# Task goal
Your answer should repeat the listing in full, with no line missing or altered.

# Collected data
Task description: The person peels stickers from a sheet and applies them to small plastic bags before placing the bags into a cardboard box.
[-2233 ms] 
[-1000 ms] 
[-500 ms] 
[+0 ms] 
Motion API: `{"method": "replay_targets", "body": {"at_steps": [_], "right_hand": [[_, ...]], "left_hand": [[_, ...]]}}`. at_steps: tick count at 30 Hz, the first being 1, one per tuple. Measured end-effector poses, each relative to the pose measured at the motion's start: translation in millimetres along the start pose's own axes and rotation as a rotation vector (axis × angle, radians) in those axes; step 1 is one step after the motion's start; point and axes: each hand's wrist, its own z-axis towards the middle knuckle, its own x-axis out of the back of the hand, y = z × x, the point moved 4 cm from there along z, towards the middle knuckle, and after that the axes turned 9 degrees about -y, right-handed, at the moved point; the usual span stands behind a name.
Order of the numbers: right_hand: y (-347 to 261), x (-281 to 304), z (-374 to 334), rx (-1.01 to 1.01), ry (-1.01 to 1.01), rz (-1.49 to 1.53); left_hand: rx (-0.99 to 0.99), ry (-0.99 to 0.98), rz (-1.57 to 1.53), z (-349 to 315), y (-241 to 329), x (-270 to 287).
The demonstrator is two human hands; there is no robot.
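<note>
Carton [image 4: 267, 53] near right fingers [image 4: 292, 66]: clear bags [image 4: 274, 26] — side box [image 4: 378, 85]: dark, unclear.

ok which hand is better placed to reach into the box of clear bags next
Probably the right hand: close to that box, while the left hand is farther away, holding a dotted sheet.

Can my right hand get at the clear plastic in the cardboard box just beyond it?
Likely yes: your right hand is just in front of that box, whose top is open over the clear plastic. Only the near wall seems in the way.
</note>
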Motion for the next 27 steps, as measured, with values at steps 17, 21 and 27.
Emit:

# Output of the task
Task description: The person peels stickers from a sheet and applies them to small plastic bags before placing the bags into a cardboard box.
[-2233 ms] 
[-1000 ms] 
[-500 ms] 
[+0 ms] 
Motion API: `{"method": "replay_targets", "body": {"at_steps": [_], "right_hand": [[_, ...]], "left_hand": [[_, ...]]}}`. at_steps: tick count at 30 Hz, the first being 1, one per tuple. Measured end-effector poses, each relative to the pose measured at the motion's start: translation in millimetres along the start pose's own axes and rotation as a rotation vector (axis × angle, radians) in those axes; step 1 is one step after the motion's start; point and axes: each hand's wrist, its own z-axis towards the middle knuckle, its own x-axis out of the back of the hand, y = z × x, the point moved 4 cm from there along z, towards the middle knuckle, and after that the axes turned 9 degrees about -y, right-handed, at the moved point; the usual span stands behind a name.
Order of the numbers: right_hand: y (-347 to 261), x (-281 to 304), z (-374 to 334), rx (-1.01 to 1.01), ry (-1.01 to 1.01), rz (-1.49 to 1.53); left_hand: rx (-0.99 to 0.99), ry (-0.99 to 0.98), rz (-1.57 to 1.53), z (-349 to 315), y (-241 to 329), x (-270 to 287).
The demonstrator is two human hands; there is no robot.
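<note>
Carton [image 4: 267, 53] near right fingers [image 4: 292, 66]: clear bags [image 4: 274, 26] — side box [image 4: 378, 85]: dark, unclear.

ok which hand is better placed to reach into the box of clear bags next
Probably the right hand: close to that box, while the left hand is farther away, holding a dotted sheet.

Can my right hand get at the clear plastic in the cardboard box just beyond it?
Likely yes: your right hand is just in front of that box, whose top is open over the clear plastic. Only the near wall seems in the way.
</note>
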Motion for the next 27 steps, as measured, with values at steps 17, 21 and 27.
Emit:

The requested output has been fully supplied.